Renaître et vivre pleinement grâce au don de cellules souches
Deux femmes, deux greffées, mais deux parcours différents, car les donneurs potentiels sud-asiatiques sont rares.
Trish Ganam et Moneet Mann ont beau avoir suivi des chemins très différents pour retrouver la santé après une maladie grave, elles ont en commun un traitement qui leur a changé la vie : la greffe de cellules souches.
« J’ai eu la chance incroyable de recevoir des cellules souches de ma sœur, avec laquelle j’étais parfaitement compatible », raconte Trish.

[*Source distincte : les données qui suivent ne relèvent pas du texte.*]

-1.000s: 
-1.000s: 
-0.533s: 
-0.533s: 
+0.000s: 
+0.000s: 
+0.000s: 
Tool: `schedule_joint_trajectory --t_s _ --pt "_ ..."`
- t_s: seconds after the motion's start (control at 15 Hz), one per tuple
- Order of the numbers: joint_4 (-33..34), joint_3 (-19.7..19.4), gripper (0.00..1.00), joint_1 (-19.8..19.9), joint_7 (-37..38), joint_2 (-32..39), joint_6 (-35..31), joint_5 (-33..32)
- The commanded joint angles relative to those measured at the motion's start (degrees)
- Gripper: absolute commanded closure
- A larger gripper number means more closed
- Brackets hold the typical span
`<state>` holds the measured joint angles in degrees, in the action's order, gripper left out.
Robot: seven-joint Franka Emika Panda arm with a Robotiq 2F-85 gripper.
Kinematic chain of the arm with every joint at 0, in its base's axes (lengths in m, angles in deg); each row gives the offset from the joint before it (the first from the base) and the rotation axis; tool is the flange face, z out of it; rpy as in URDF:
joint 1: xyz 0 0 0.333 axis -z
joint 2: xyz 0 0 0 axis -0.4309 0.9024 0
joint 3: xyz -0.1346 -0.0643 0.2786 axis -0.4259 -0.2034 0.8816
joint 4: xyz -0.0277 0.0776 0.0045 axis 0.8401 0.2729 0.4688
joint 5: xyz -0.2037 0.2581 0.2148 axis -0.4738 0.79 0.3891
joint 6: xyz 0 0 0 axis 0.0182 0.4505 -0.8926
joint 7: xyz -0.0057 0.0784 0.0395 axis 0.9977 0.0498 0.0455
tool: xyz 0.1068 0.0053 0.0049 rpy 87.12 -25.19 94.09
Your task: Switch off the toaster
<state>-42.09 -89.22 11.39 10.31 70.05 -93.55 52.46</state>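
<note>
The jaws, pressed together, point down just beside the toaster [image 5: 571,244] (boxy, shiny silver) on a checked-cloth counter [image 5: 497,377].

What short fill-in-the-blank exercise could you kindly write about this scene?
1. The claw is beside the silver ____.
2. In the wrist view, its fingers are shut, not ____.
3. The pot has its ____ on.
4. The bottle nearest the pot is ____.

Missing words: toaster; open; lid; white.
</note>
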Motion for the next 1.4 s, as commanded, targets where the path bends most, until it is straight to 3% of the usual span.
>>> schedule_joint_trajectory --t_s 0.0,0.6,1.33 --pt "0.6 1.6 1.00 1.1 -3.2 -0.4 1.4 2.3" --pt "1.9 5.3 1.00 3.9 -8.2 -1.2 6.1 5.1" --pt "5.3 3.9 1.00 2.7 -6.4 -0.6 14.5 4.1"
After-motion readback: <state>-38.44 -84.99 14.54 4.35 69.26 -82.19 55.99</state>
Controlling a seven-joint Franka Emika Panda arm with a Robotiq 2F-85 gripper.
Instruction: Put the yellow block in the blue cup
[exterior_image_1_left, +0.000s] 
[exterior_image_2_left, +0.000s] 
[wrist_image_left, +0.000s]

Trish est toutefois bien consciente que la plupart des patients n’ont pas la chance de trouver un donneur compatible au sein de leur famille. C’est le cas de Moneet, qui a trouvé son donneur de cellules souches — un parfait inconnu — par l’intermédiaire du Registre de donneurs de cellules souches de la Société canadienne du sang.
« Je suis la preuve vivante que le don de cette personne a été utile », affirme Moneet.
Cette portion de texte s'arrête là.